By that time, the RM will supposedly have a new parliament, a new government, and new views on the methods of supporting the country’s agriculture. However, the basic principles have already been defined by the law.

Even the title of the new law (on financing, management and monitoring of agricultural policy) quite clearly indicates – it is not so much about subsidies as about European integration. The EU is preparing to adopt a new financial plan in 2027 and to enter a new phase of common agricultural policy for the member states. Accordingly, the new and, in a certain sense, the basic law for agriculture in the Republic of Moldova is intended to form the conceptual and institutional basis for the future adsorption of EU agrarian funds.

The law contains a list of priority branches of agriculture, which will necessarily receive state funding – these are cattle breeding and fruit growing. There is even a mention of two sub-sectors that will receive subsidies “per hectare” from the start of the implementation process – vegetable growing and sugar beet growing. There are also direct targeted subsidies “per head of animal and per kilogram of production”.

That is all. Other forms of direct subsidies, as in the European Union, are not envisaged at the moment. That, according to the leaders of some farmers’ organizations, is a step back from the “gold standard of subsidies in the European Union”. However, the policy of targeted subsidies in the EU is also changing, in the future financial plan (and general agricultural policy) of the bloc clearly looms another transition: “tanks instead of combines”.

Speaking of combines.

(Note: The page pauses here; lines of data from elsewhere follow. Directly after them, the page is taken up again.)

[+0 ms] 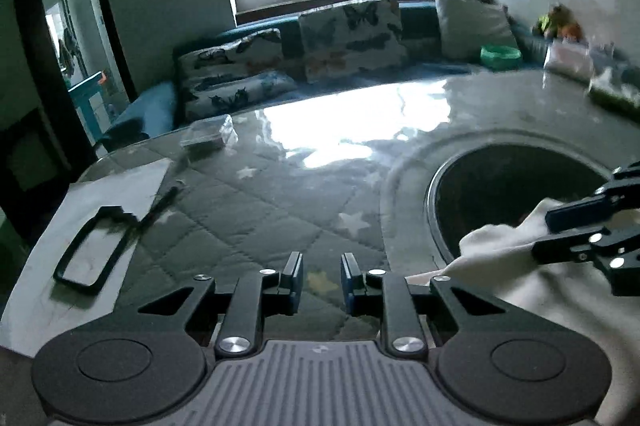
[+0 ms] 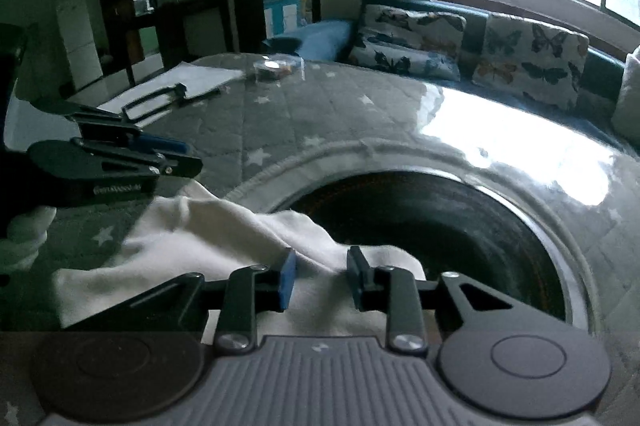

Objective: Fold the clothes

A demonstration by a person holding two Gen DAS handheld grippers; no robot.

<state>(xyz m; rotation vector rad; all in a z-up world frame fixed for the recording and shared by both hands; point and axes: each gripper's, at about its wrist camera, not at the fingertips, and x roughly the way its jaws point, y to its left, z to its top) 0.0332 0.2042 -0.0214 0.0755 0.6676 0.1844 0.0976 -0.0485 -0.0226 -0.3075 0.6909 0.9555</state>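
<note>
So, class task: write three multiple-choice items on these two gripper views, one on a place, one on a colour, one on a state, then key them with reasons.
1. Where does the white garment lie?
A. on the sofa
B. on the quilted table cover, at the rim of the round dark opening
C. on the windowsill

2. What colour are the stars on the table cover?
A. red
B. black
C. white

3. How are the left gripper fingers?
A. apart, holding nothing
B. shut on the garment
C. shut on a pen

Key: 1 B, the cloth drapes beside the round opening. 2 C, pale stars dot the grey quilting. 3 A, a gap shows with only table cover between them.
</note>
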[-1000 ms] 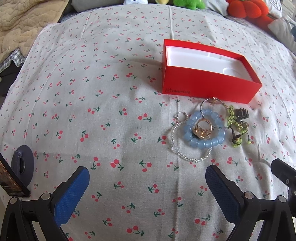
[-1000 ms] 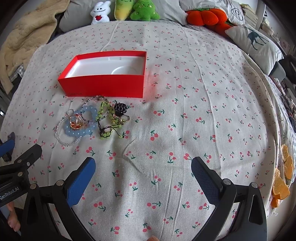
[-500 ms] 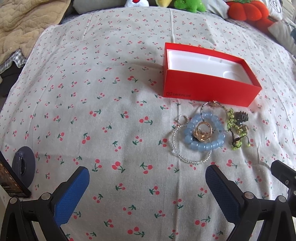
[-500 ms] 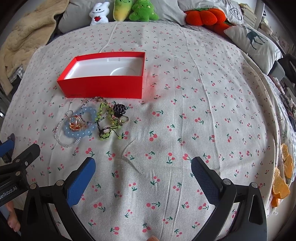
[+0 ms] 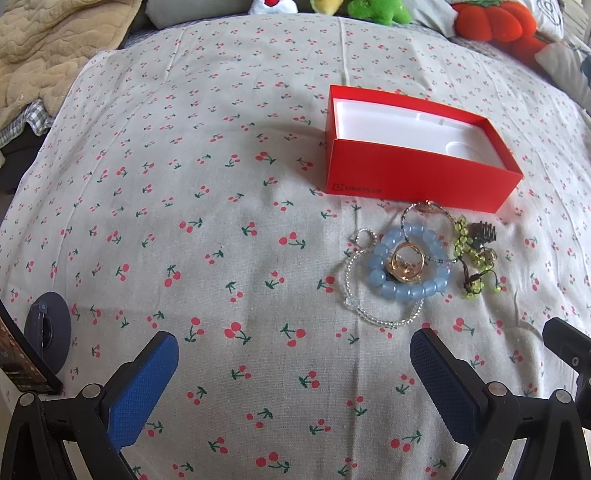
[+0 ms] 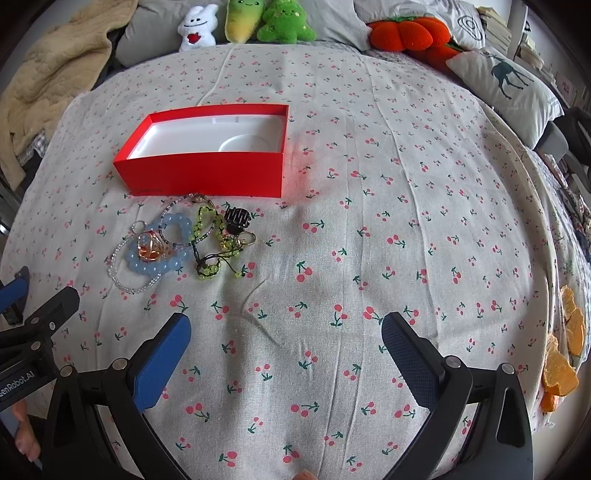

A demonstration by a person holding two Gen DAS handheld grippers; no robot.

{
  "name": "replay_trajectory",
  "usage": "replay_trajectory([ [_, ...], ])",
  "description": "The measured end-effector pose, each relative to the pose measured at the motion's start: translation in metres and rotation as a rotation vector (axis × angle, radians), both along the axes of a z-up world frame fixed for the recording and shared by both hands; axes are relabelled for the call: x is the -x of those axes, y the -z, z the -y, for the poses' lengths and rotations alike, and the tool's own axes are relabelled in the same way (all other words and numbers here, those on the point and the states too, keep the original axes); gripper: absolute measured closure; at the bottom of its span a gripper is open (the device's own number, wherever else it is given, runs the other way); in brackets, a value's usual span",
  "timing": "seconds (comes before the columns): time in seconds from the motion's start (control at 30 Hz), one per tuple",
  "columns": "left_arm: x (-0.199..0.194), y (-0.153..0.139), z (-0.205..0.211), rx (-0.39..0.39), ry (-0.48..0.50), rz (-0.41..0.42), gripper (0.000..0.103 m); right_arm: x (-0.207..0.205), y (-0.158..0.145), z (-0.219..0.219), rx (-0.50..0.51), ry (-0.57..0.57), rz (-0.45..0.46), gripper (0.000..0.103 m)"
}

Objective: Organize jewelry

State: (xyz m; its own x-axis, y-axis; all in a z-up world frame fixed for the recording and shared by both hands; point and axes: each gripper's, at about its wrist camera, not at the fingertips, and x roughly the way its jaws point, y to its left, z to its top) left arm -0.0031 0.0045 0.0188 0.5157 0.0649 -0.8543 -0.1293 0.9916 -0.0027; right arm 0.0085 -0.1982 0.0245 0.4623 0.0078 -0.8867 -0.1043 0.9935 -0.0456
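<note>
Left wrist view puts our left gripper [image 5: 293,354] above the cherry-print sheet [image 5: 207,221], its blue pads [image 5: 142,391] spread wide with nothing between them. Ahead and to the right sits the red box [image 5: 417,177], open, with a bare white tray inside. Just in front of its near wall lies the jewelry pile: a blue bead bracelet [image 5: 408,264] with a gold ring [image 5: 404,260] resting inside its loop, a clear bead strand [image 5: 376,314] curling around its left and near side, a green bead string [image 5: 467,254] to the right, and a small dark clip [image 5: 484,232] beside that. None of it is in the box.

From the right wrist view our right gripper [image 6: 284,328] also hangs wide apart and holds nothing, over bare sheet. The pile sits ahead to our left, the bracelet [image 6: 162,251] and green string [image 6: 210,240] tangled together, touching the clip [image 6: 236,218]. The box [image 6: 210,173] stands just beyond them. Plush toys [image 6: 243,22] and an orange cushion [image 6: 406,35] line the far edge of the bed.
</note>
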Motion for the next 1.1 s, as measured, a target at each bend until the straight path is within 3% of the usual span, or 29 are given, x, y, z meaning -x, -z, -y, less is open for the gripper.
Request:
replay_trajectory([
  [0.57, 0.001, -0.002, -0.001, -0.005, 0.003, 0.009, 0.0, -0.001, -0.003, 0.004, -0.012, 0.016, 0.011, 0.0],
  [0.83, -0.005, -0.011, -0.008, 0.032, -0.004, 0.009, 0.0, -0.011, -0.015, 0.009, -0.059, 0.034, 0.051, 0.0],
  [1.0, -0.02, -0.027, -0.018, -0.023, -0.014, 0.04, 0.0, -0.029, -0.02, 0.017, -0.069, 0.064, 0.021, 0.0],
  [1.1, -0.031, -0.029, -0.024, -0.015, -0.004, 0.018, 0.0, -0.041, -0.023, 0.022, -0.093, 0.079, 0.013, 0.0],
])
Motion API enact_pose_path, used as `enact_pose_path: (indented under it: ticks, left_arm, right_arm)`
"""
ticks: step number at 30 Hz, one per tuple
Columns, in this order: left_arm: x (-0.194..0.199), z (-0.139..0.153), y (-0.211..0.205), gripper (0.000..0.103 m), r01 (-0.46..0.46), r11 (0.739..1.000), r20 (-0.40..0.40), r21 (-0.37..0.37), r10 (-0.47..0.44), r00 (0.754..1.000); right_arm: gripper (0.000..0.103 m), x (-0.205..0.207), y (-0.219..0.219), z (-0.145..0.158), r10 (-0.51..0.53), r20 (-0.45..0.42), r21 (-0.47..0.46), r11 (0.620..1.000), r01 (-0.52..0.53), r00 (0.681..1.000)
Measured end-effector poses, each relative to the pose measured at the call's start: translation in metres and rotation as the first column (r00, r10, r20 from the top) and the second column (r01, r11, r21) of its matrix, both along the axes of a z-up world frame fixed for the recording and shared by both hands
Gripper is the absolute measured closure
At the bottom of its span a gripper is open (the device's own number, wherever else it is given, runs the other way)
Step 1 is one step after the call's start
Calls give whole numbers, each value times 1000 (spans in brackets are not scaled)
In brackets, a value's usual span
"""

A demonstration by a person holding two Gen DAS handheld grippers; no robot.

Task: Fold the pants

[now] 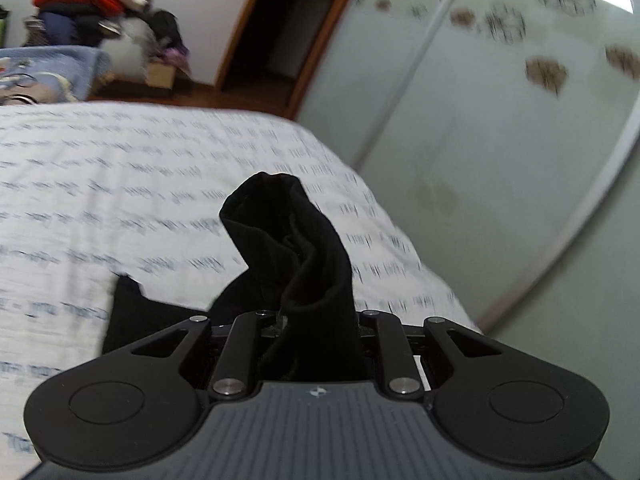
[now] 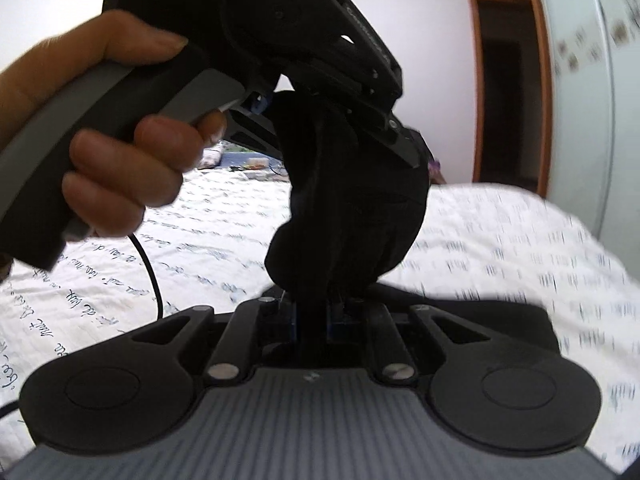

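Note:
The black pants point(image 1: 296, 240) are bunched and lifted above the bed. My left gripper point(image 1: 316, 320) is shut on a bundle of the black cloth, which stands up in front of it; more cloth hangs down at the left point(image 1: 132, 312). In the right wrist view my right gripper point(image 2: 316, 308) is shut on the same pants point(image 2: 348, 208). The left gripper point(image 2: 384, 120), held by a hand point(image 2: 120, 152), grips the cloth just above and ahead of the right one. The fingertips of both are hidden by cloth.
A white bedspread with printed script point(image 1: 120, 184) covers the bed below. A glass sliding wardrobe point(image 1: 480, 120) stands at the right, an open doorway point(image 1: 288, 24) beyond. A pile of clothes point(image 1: 88, 4) sits at the far left. A cable point(image 2: 152, 272) hangs from the left gripper.

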State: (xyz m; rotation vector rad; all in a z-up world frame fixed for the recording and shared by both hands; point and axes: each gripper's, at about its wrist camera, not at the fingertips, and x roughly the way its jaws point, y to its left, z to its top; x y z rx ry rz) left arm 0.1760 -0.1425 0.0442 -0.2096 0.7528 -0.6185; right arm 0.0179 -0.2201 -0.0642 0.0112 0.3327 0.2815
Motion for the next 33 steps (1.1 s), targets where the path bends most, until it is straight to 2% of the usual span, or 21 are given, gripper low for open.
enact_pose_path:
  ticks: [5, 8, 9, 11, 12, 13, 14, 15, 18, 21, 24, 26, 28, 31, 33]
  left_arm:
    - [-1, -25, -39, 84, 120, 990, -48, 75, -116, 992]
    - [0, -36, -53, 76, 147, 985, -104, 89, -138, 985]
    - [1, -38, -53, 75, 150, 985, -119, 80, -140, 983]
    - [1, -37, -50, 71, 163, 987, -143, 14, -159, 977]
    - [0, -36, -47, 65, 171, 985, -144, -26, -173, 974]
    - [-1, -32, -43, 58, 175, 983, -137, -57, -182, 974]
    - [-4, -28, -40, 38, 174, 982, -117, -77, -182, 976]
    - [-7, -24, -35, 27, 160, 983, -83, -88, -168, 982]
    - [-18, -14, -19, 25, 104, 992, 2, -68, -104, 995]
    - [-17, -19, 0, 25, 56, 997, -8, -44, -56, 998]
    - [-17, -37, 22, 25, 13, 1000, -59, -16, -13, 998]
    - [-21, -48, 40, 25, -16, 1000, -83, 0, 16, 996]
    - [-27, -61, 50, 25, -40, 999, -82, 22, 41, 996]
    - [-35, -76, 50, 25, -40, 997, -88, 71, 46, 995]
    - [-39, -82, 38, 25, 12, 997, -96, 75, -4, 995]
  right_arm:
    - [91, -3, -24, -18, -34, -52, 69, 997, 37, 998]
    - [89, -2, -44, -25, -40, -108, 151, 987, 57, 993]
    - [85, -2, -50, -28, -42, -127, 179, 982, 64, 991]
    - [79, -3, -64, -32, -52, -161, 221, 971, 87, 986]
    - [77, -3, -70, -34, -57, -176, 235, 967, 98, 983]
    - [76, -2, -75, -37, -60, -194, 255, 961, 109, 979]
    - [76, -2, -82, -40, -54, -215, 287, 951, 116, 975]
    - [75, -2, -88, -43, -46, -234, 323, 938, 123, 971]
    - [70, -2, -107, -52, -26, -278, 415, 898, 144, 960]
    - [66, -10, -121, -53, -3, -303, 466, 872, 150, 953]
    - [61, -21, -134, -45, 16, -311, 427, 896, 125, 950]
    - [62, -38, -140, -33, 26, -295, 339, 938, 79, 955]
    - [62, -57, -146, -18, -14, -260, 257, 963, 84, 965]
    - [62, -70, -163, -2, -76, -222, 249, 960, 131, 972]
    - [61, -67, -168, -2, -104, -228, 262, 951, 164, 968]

There will be no more post-investment subsidies in the previous form, which were based on compensations for part of the costs of agricultural machinery and equipment. Instead, the new law expands the practice of advance payments, including for the modernization of production infrastructure (the same equipment for gardening and dairy farms, for example). At the same time, subsidies for investment projects “in advance” will be distributed on a competitive basis.

The law also details the rules and, importantly, the terms of consideration of farmer applications for funding from the National Fund for Subsidies to Agriculture and Rural Areas. At the moment, a very large share of the fund is allocated to cover the arrears of subsidies to farmers for the previous two years. It is hoped that by the end of the year the debts will be paid and new ones will not appear.